Buck’s was flying what he now considered the most demanding aircraft in the air-force inventory — the B-1B bomber. His initial preference had been fighters, hopefully F-16s, but somehow he lacked that special ingredient to be a fighter pilot. To the hotshot fighter jocks, it was a combination of coolness and confidence — not hesitating to press the outer edges of the envelope. To Buck, it was a mixture of cockiness and craziness — the word stupidity came to mind. His marks and flying skills would have secured him a seat in the next fighter class, but instead he selected the more sedate world of bombers, signing his young soul over to the stodgy Strategic Air Command. His nightmare was getting stuck in B-52Hs, those aging monsters that never seemed to die — most of them older than he or anyone else in STRATCOM for that matter. They were now relegated to a standoff attack role, carrying cruise missiles, both the older AGM-86B ALCM and the new AGM-129A Advanced Cruise Missile. But luck was with him, and he drew B-1Bs.

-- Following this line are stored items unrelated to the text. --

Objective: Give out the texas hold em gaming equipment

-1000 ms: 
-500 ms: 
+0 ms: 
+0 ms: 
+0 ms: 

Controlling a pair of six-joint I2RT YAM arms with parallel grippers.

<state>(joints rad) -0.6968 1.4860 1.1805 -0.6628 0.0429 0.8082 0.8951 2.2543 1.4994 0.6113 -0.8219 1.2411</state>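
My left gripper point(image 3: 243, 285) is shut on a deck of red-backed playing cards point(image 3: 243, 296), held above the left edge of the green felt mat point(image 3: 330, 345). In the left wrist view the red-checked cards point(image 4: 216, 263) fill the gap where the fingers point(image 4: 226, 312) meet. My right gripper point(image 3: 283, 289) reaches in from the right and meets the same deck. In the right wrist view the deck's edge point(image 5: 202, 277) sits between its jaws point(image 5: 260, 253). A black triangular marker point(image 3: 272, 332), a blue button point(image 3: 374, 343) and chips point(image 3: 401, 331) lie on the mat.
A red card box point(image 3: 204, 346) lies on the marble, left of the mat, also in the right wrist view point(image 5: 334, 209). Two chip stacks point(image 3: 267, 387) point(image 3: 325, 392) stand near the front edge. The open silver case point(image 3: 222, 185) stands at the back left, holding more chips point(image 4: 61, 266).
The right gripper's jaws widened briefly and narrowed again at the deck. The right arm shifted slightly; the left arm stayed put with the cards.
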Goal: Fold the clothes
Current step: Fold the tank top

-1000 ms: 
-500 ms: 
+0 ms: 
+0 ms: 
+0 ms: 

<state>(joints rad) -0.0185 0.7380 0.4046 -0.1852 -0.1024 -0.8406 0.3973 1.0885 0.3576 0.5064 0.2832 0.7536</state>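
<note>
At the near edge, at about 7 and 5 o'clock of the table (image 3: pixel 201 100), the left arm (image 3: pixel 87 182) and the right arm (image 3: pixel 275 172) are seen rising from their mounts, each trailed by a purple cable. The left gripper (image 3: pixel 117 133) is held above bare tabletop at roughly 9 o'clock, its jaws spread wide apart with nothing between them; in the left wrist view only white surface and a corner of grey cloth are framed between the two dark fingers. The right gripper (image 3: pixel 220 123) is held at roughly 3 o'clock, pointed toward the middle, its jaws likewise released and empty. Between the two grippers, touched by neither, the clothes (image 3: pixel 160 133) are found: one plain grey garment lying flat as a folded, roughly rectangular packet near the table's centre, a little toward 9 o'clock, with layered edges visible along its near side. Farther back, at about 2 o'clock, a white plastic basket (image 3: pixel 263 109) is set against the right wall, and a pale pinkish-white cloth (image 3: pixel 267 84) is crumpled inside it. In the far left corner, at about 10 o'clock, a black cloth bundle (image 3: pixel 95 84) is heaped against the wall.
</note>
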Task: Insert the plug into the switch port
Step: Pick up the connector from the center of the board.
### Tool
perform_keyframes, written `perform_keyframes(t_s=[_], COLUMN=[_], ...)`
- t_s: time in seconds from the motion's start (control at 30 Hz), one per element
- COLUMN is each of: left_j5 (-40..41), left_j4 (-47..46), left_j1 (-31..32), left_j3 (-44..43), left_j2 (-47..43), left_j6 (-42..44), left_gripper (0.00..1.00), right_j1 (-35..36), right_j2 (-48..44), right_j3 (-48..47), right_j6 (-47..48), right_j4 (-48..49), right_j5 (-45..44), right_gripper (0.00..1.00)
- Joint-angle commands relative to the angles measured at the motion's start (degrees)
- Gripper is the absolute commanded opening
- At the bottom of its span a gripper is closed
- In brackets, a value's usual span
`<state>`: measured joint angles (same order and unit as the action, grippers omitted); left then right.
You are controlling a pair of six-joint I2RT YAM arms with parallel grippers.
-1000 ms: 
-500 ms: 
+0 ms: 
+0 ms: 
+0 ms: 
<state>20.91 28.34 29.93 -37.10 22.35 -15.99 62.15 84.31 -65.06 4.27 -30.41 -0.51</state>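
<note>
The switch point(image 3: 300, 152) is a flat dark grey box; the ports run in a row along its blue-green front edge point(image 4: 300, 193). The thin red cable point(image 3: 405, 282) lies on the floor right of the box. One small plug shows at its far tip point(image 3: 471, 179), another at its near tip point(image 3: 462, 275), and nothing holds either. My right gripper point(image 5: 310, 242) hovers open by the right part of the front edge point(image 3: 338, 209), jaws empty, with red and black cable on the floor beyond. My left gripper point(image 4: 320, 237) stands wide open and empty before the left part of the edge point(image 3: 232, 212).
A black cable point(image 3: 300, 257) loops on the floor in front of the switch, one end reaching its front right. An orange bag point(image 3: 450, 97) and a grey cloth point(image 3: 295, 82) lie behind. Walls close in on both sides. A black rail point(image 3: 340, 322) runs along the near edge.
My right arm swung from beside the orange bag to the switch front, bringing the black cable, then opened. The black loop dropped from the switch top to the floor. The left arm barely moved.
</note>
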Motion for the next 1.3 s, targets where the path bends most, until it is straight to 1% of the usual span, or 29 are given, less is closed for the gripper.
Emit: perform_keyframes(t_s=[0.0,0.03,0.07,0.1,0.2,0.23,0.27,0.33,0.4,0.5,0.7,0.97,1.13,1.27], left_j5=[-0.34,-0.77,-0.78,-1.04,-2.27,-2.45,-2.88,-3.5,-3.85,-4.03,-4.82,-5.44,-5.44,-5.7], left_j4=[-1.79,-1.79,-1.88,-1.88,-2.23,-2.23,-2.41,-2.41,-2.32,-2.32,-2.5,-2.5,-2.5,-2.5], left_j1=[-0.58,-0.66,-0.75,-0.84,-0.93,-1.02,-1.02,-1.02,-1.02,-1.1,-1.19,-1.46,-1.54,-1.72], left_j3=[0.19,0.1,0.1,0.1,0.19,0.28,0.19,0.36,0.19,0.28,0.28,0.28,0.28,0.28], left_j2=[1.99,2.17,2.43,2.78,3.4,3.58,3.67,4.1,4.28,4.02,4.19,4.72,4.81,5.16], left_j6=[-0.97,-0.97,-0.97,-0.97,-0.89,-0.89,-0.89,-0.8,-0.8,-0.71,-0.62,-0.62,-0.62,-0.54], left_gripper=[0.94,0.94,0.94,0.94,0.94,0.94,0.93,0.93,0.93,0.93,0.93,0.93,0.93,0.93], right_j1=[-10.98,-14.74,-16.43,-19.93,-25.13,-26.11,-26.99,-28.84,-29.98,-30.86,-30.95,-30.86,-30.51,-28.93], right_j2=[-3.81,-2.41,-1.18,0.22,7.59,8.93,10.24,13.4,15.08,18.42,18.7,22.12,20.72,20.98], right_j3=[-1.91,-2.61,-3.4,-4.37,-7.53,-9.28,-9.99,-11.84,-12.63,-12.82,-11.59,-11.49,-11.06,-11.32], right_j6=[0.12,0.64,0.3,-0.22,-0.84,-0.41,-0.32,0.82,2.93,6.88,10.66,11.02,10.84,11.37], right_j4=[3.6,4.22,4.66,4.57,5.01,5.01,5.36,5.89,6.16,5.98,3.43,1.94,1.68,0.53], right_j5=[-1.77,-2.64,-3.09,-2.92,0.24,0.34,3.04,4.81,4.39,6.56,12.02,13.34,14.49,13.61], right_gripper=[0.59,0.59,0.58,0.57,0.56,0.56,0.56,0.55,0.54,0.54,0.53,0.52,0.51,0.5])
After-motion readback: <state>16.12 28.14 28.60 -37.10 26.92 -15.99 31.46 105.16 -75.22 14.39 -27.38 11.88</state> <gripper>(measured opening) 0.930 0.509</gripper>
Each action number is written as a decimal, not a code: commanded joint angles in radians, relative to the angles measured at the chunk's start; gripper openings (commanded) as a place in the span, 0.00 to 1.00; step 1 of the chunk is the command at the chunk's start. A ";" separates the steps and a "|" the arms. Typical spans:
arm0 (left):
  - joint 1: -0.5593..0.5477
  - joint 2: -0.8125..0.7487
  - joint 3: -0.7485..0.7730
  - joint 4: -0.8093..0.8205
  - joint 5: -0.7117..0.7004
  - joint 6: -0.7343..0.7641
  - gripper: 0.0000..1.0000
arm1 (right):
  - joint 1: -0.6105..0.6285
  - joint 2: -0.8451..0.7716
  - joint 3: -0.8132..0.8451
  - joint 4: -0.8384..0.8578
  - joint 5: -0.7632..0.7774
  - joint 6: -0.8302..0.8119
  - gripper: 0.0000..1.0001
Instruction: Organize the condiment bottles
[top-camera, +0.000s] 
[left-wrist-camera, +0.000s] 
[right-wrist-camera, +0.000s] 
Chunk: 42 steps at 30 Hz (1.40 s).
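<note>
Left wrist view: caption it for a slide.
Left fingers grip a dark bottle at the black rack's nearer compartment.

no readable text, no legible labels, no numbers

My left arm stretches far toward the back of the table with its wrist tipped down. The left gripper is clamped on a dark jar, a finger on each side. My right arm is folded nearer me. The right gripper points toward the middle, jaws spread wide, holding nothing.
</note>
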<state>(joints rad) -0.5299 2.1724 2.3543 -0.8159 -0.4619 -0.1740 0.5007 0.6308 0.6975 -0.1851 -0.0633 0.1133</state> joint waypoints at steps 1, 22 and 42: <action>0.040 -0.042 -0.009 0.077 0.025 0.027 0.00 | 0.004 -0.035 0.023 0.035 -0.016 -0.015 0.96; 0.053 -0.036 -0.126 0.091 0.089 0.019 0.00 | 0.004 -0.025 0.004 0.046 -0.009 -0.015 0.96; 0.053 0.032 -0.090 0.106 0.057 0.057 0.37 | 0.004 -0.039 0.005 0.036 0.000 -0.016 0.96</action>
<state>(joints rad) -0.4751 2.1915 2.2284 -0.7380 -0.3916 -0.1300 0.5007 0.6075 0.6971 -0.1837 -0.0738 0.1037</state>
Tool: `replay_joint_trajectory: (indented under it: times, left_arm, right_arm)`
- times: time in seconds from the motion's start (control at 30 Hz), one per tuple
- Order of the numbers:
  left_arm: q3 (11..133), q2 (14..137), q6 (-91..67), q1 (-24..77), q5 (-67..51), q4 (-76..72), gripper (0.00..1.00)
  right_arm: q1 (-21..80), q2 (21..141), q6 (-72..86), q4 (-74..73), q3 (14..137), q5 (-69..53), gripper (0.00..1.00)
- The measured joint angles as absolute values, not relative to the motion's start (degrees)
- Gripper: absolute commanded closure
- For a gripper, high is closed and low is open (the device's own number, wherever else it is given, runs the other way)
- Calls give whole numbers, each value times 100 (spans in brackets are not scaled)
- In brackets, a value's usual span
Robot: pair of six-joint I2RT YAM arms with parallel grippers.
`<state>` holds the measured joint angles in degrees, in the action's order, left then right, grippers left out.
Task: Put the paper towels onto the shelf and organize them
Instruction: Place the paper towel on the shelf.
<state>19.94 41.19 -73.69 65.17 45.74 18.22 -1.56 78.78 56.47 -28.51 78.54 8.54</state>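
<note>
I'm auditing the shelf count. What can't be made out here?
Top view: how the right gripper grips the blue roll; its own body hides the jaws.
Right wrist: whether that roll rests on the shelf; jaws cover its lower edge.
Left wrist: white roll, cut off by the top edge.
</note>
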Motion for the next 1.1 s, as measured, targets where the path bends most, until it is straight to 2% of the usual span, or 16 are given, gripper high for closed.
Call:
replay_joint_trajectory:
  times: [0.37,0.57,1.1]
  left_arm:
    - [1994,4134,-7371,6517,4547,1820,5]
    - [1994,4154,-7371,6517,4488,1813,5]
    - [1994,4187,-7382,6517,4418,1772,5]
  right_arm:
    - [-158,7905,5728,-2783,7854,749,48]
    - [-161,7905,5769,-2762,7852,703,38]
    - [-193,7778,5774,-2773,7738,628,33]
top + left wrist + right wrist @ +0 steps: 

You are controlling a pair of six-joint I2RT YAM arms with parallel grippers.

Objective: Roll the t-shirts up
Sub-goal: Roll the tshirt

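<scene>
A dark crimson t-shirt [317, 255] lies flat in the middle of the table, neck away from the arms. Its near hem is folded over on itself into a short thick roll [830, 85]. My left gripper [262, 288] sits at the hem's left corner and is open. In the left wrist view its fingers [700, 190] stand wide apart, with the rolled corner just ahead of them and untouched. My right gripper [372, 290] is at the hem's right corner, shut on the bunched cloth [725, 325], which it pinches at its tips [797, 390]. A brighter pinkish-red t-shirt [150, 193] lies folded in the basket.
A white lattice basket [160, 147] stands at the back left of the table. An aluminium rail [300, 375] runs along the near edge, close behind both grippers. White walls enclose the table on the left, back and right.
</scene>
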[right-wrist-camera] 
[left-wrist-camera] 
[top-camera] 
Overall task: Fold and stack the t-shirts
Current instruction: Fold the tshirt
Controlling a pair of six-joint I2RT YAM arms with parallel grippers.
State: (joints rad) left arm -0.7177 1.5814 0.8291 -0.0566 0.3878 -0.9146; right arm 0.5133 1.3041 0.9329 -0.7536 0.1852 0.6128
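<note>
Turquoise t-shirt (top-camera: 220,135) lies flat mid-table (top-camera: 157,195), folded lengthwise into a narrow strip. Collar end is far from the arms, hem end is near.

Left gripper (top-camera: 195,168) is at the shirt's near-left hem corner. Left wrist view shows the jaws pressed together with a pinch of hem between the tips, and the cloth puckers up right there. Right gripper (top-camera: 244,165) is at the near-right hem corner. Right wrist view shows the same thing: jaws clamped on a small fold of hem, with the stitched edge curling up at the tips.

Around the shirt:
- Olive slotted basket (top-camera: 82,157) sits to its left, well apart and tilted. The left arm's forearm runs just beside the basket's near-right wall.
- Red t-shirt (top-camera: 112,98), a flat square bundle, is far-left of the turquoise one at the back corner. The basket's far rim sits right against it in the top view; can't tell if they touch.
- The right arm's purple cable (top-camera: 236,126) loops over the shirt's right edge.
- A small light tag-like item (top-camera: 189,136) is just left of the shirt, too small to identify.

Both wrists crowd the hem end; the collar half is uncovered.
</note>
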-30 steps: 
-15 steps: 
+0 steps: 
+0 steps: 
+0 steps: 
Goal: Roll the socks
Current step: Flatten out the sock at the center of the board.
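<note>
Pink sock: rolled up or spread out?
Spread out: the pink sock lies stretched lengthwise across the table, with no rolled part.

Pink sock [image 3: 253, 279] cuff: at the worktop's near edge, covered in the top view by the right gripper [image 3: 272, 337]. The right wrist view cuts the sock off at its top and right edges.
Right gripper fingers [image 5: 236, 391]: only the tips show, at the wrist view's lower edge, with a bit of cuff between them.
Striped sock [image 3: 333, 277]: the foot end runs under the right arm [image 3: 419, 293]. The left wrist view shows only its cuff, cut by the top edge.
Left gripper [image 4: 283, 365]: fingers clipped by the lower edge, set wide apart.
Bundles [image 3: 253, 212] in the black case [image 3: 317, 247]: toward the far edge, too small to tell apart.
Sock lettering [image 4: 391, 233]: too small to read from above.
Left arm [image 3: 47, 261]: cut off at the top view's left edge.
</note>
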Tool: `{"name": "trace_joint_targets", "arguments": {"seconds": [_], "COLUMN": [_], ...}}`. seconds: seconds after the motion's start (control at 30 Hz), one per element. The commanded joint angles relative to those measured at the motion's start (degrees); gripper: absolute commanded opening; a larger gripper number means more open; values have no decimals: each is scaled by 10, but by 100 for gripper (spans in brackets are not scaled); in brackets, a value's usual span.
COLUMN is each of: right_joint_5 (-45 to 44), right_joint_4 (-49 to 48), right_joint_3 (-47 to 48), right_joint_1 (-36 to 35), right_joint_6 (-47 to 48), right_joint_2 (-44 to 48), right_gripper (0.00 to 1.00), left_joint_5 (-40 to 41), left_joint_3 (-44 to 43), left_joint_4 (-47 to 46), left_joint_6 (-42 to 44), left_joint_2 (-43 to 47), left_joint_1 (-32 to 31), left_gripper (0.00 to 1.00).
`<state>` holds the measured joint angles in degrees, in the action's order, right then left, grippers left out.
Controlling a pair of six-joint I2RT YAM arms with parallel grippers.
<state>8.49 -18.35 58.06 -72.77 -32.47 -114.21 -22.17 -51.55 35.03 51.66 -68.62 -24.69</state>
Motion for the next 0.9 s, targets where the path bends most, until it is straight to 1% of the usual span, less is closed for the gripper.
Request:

The stealthy, black batwing B-2A, whose production line had been terminated at a scant twenty aircraft, had been billed as the answer to everyone’s prayers. But despite its advertised superlative performance, Strategic Command still hadn’t figured out how to use it. Many felt the B-2As were too valuable and too few in numbers to risk. That left the ninety B-1Bs to carry the brunt of day-to-day operations.
Pulling up to the main gate at Dyess, Buck fumbled for his ID amid squealing brakes. The air-force gate guards were used to these clever maneuvers during major alerts and calmly waved him through, saluting politely as he passed. He ignored the posted twenty-five-mile-per-hour speed limit and the numerous stop signs between the gate and his squadron. In five minutes, he had parked next to the fence and bounded up the stairs to the squadron operations office on the second floor.
The cramped room overflowed with twice the usual number of officers and airmen; the noise level was deafening. The squadron executive officer was shouting into the phone with his finger in his other ear. He slammed the receiver down and shook his head.
“Stupid bastards,” he said out loud, “what do they expect me to do? Pull the fuel out of my ass?” He turned and spotted Buck. “There you are,” he yelled across the room, “what took you so long?”